■ **TASK INSTRUCTIONS**
Copy exactly the lines of the records below, and only those lines, beginning with the line that contains "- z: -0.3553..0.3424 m" and ending with the line that contains "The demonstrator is".

----- RECORDS TO PROCESS -----

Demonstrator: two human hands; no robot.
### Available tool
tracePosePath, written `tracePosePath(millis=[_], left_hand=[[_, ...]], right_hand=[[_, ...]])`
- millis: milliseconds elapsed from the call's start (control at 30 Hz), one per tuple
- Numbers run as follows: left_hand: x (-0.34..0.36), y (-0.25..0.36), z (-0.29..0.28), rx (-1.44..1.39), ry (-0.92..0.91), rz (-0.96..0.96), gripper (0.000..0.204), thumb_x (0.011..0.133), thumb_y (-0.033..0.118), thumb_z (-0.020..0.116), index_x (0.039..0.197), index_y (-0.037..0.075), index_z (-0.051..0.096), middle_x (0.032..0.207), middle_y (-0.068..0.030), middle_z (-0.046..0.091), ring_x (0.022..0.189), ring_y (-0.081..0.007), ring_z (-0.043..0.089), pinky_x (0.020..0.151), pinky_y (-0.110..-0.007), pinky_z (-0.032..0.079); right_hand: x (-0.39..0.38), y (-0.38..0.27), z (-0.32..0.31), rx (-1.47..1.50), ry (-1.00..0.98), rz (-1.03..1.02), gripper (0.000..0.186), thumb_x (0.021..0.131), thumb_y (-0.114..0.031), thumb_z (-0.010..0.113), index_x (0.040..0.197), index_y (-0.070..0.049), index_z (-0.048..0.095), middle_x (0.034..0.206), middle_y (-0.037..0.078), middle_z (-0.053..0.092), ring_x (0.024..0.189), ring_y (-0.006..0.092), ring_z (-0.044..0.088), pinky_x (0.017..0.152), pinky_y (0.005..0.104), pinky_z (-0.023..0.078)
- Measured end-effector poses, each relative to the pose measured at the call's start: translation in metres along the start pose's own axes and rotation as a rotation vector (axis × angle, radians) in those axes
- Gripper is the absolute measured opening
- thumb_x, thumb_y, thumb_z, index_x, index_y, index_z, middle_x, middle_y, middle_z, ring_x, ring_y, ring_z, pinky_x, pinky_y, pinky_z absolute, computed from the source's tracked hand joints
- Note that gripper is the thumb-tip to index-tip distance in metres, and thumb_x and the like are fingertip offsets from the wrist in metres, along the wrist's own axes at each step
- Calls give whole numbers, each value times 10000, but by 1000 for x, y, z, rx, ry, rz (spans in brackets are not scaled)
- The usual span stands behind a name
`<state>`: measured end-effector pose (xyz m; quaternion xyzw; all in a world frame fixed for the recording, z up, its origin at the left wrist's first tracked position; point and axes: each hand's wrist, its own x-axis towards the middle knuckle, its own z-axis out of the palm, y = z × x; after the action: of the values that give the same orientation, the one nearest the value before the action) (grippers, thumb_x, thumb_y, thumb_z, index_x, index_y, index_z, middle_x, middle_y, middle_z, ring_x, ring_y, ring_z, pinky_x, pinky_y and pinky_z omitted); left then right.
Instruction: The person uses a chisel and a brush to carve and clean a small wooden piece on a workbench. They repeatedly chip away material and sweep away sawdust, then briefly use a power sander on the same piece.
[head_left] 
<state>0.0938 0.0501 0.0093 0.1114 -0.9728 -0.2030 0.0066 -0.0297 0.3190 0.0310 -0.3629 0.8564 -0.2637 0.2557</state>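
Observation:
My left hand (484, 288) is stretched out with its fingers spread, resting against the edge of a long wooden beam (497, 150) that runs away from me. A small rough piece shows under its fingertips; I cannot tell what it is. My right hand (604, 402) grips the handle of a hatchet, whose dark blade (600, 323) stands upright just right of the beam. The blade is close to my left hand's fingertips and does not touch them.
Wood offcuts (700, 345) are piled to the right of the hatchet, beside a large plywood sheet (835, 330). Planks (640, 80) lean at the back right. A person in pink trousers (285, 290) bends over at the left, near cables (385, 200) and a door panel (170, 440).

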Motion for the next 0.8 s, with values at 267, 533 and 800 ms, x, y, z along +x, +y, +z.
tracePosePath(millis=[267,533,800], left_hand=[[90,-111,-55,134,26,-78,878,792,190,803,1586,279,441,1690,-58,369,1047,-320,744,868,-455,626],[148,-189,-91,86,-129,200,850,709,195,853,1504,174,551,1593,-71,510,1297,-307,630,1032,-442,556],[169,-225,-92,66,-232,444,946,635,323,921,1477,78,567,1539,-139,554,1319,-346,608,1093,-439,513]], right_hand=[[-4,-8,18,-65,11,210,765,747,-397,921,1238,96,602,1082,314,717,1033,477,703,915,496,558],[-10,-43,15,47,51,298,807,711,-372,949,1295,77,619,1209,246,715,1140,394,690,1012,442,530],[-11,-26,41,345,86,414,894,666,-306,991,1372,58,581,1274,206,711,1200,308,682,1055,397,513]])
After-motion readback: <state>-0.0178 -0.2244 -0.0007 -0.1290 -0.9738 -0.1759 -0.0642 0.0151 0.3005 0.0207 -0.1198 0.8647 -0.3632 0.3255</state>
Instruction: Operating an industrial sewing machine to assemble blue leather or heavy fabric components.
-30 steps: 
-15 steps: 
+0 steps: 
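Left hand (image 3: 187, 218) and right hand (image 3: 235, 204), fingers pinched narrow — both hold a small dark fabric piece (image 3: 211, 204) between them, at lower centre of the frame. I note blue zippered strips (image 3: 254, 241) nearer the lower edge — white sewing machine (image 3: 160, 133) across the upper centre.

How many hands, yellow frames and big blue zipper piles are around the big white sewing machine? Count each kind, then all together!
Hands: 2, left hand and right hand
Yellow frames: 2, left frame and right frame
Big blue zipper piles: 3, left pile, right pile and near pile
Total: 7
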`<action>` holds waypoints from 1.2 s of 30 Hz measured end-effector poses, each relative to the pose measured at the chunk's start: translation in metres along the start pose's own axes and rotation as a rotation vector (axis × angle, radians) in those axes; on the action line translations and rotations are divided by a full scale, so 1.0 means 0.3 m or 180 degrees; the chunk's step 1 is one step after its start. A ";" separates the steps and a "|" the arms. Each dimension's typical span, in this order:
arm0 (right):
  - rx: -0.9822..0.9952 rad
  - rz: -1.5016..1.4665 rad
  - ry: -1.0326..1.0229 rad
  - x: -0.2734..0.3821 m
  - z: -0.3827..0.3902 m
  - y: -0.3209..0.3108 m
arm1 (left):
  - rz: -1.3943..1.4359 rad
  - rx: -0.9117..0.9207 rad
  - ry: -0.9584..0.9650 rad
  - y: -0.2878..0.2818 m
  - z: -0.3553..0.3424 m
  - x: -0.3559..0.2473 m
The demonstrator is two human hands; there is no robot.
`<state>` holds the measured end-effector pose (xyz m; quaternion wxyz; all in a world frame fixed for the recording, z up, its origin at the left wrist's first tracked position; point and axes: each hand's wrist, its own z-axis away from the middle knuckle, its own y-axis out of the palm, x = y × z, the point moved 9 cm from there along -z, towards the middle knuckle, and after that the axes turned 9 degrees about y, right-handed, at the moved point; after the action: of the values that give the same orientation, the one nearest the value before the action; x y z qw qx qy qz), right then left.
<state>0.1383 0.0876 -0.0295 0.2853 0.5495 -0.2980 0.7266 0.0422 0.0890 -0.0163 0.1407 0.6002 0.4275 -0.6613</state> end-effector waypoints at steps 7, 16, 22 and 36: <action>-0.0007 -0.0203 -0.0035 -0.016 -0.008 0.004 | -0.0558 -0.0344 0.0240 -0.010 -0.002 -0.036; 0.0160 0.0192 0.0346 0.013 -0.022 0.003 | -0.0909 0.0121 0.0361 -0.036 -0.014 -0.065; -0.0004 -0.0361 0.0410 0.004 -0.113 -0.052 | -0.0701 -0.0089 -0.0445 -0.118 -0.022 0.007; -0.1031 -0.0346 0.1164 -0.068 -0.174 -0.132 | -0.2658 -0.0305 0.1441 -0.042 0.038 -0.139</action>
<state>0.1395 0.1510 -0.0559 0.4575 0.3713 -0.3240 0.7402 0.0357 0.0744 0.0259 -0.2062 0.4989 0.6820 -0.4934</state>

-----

■ **ANSWER SECTION**
  - z: -0.3553..0.3424 m
  - x: -0.3559..0.2473 m
The demonstrator is two human hands; there is no robot.

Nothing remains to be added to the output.